Resumo: A família Caliciviridae é formada por vírus pertencentes a cinco gêneros: Sapovirus, Norovirus, Lagovirus, Vesivirus e Nebovirus. Alguns sapovírus e norovírus são conhecidos como agentes causadores de gastrenterites em humanos, sendo sapovírus o segundo agente viral mais importante depois dos norovírus. O genoma do sapovírus é linear, de senso positivo, ssRNA, com tamanho de cerca de 7,5 kb, poliadenilado na região terminal 3'. Os sapovirus, atualmente, são divididos em sete genogrupos (GI-GVII) que infectam humanos, suínos e visons. Essa classificação é baseada, principalmente na sequência da proteína do capsídeo. Nesse estudo, o genoma completo de um sapovírus isolado (Sapovirus Hu/GI.2/BRDF01/ BRA/2009) em Brasília, Brasil, foi analisado com todas as sequências de sapovírus disponíveis para determinar sua relação filogenética e possíveis eventos de recombinação intra- e inter-genogrupos. Foi determinada uma proximidade filogenética com uma sequência obtida em 2005 em Bangladesh. Uma possível recombinação inter-genogrupo entre GI (humano) e GIII (suíno) assim como recombinações intra-genogrupo foram encontradas nas análises. Outro achado relevante é a região RdRp-CP como sítio de recombinação. Devido à ausência de ferramenta eficaz de diagnóstico imunológico do vírus baseada em procedimento de ELISA, surgiu à demanda de se expressar o capsídeo viral utilizando sistema de expressão de proteína heteróloga para obter anticorpo específico. Dessa forma o segundo objetivo desse trabalho foi produzir VLP de sapovírus utilizando o sistema de baculovírus recombinante.

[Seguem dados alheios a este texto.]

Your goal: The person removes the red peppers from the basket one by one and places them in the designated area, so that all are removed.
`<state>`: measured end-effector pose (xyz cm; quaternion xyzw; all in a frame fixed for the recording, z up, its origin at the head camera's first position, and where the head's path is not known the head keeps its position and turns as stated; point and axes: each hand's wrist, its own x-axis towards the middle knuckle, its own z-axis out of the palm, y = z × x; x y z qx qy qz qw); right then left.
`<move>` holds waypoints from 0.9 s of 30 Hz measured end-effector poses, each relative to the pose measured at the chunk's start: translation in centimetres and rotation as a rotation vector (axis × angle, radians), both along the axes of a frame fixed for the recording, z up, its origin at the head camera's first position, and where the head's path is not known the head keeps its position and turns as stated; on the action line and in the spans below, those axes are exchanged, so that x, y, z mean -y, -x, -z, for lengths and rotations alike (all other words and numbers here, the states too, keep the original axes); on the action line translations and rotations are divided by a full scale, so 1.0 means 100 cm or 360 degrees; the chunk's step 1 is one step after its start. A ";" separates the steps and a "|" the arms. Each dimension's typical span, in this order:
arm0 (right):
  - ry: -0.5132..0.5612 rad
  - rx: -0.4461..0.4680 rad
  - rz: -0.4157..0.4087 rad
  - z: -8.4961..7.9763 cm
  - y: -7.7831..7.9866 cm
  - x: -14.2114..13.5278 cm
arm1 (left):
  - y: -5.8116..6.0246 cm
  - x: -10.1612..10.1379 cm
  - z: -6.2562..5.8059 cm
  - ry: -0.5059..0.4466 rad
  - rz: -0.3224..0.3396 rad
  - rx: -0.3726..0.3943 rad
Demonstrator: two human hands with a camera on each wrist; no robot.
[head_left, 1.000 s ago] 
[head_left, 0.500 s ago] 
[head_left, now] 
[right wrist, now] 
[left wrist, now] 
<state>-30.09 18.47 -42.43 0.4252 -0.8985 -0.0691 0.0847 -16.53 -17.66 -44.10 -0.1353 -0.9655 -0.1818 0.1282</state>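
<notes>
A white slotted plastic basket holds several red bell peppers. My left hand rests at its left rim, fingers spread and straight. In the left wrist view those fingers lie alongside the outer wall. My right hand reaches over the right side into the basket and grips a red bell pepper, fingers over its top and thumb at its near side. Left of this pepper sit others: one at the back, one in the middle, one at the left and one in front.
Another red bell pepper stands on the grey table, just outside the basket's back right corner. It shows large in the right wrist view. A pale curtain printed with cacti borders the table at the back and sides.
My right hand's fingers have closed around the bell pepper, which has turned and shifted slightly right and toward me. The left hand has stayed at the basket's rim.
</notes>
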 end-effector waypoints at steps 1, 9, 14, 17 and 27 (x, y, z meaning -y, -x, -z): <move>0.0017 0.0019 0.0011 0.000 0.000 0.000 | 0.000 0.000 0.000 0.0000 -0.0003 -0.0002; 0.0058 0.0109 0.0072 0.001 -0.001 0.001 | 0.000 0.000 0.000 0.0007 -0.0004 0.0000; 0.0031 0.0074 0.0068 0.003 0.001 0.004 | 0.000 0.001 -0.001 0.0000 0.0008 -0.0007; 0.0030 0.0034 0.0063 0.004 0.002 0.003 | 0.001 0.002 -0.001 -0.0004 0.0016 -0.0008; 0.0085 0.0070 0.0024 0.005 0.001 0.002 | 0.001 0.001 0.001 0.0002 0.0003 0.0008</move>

Para a confirmação da montagem dessa particular além de análise em microscopia eletrônica foi produzido um anticorpo policlonal contra a porção variável da proteína do capsídeo (P2). A análise ao microscópio eletrônico de transmissão demonstrou partículas esféricas com tamanhos de 20-40 nm, no entanto a ligação entre o anticorpo anti-P2 e possível VLP expressa não foi demonstrada. Esses resultados indicam que maiores estudos quanto a expressão e purificação de VLP de sapovírus devem ser realizados. _______________________________________________________________________________________ ABSTRACT
The family Caliciviridae consists of viruses belonging to five genera: Sapovirus, Norovirus, Lagovirus, Vesivirus and Nebovirus. Certain sapovirus and norovirus strains are well-known causative agents of serious human gastroenteritis. Sapovirus is the second most important causative agent of human diseases next to norovirus. The sapovirus genome is linear, positive-sense, single-stranded RNA, of approximately 7,5kb that is polyadenylated at the 3’ terminus. Sapovirus is divided into, at moment, seven genogroups (GI-GVII). This classification is based mainly on capsid protein sequence divergence. In this study, the entire genome of one sapovirus isolated in Brasília, Brazil (Sapovirus Hu/GI.2/BRDF01/ BRA/2009) was evaluated with all available sequences of sapovirus to determine its phylogenetic relationship and possible intra- and inter-genogroups recombination events using RDP3 program. It was determined the identity between the Brazilian sequence and one sequence collected in 2005 in Bangladesh and its possible recombination such as a possibility of an inter-genogroup recombination event between GI (human) and GIII (porcine). Another relevant found is the region of RdRp-CP as a hot spot of recombination. Due to the lack of the efficient diagnostic tools based on ELISA procedure, the preparation of capsid protein of the virus using heterologous protein expression system was requested. Thus the second objective of this work was to produce VLP sapovirus using recombinant baculovirus system. To confirm this particle assembly besides electronic microscopy analysis a polyclonal antibody was produced against the variable region (P2) of the capsid protein. The analysis by transmission electron microscope showed spherical particles with sizes of 20-40 nm, however the response between the anti-P2 and the possible VLP could not be demonstrated. These results indicate that further studies regarding the expression and purification of VLP sapovirus should be performed.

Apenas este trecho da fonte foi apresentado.